The type reproductions were the work of a calligraphic artist of the highest order. He applied the well-tested rules of the calligraphist's art to the casting of types, observing in particular the rudimentary principle of always leaving the same space between the vertical columns of the text. Consequently Gutenberg prepared two markedly different forms of each letter, the normal separate form, and the compound or linked form which, being joined closely to the type next to it, avoids gaps. It is significant that this unique kind of letter is to be found in only four types, and these four are associated with Gutenberg.

No typographer in the fifteenth century was able to follow the ideal of the original inventor, and consequently research attributes to Gutenberg types of this character, namely, the two Bible and the two Psalter types. Especially in the magnificent design and in the technical preparation of the Psalter of 1457 do we recognize the pure, ever-soaring inventive genius of Gutenberg.
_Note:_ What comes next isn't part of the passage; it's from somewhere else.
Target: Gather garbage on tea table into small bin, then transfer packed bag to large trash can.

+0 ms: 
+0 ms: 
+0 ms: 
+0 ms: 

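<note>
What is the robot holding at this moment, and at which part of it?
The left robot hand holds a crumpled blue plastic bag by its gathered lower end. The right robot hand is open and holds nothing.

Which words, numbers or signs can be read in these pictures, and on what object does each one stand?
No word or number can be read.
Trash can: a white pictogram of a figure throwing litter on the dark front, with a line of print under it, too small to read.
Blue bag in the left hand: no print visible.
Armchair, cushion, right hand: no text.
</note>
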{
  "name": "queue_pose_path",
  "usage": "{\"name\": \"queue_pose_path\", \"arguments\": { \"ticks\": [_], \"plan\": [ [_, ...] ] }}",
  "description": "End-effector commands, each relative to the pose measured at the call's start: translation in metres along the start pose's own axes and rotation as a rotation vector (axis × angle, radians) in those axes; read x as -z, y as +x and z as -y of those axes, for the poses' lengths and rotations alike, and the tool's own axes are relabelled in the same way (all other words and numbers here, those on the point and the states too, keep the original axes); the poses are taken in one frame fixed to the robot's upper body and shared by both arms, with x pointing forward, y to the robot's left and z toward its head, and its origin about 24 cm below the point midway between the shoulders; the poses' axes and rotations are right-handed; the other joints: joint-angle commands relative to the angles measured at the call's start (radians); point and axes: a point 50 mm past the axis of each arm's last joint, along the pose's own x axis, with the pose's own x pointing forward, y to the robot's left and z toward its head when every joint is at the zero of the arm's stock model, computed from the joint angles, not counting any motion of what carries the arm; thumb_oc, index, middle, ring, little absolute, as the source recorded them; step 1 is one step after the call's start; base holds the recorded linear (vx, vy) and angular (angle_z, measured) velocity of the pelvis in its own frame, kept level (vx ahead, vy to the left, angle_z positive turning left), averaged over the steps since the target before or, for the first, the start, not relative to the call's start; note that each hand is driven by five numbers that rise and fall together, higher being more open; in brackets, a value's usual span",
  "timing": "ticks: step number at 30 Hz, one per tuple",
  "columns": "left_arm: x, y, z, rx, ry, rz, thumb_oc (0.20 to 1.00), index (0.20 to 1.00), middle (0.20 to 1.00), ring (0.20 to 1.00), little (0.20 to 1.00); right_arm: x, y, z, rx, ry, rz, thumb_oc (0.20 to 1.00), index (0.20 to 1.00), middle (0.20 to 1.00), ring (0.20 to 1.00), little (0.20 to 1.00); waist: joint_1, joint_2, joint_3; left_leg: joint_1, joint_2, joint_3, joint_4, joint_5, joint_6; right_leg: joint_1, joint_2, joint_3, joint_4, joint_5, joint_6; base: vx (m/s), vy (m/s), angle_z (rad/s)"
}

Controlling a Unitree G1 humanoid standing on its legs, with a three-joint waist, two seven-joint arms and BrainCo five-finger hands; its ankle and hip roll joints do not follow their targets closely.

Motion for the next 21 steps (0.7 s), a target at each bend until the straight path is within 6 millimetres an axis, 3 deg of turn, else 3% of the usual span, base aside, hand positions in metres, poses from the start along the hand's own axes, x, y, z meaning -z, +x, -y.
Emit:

Gutenberg's Printing Press
The spread of literacy and the development of universities meant that by the 15th century, despite an assembly line approach to the production of books, supply was no longer able to meet demand. As a result there was widespread interest in finding an alternative means of producing books.Before books could be mass produced, several developments were necessary.

A ready supply of suitable material that could be printed on was required. Manuscript books were written on vellum and this material was used for some early printed books, but vellum was expensive and not available in sufficient quantity for the mass production of books. The introduction of the technique of making paper and the subsequent development of a European papermaking industry was a necessary condition for the widespread adoption of print technology.

Although a number of people had previously attempted to make metal type or had experimented with individual woodcut letters, it was not until a technique was devised for producing metal type in large quantities that printing with moveable type became economically feasible. Gutenberg, who had initially trained as a goldsmith, was to devise a means of producing metal type in sufficient quantities at a reasonable cost. This involved the design of a type-face and the production of molds used for making the individual pieces of type, as well as the development of an alloy that was soft enough to cast yet hard enough to use for printing.

It was also necessary to develop suitable inks for printing with the new type. The water-based inks used for hand lettering and for block printing will not stick to metal type, therefore a viscous oil based ink was required.

Finally, a press was needed for transferring the image from type to paper. Precedents existed in the presses used for making wine, cheese and paper and one of Johannes Gutenberg's innovations was to adapt these presses for the printing process. An operator worked a lever to increase and decrease the pressure of the block against the paper. The invention of the printing press, in turn, set off a social revolution that is still in progress.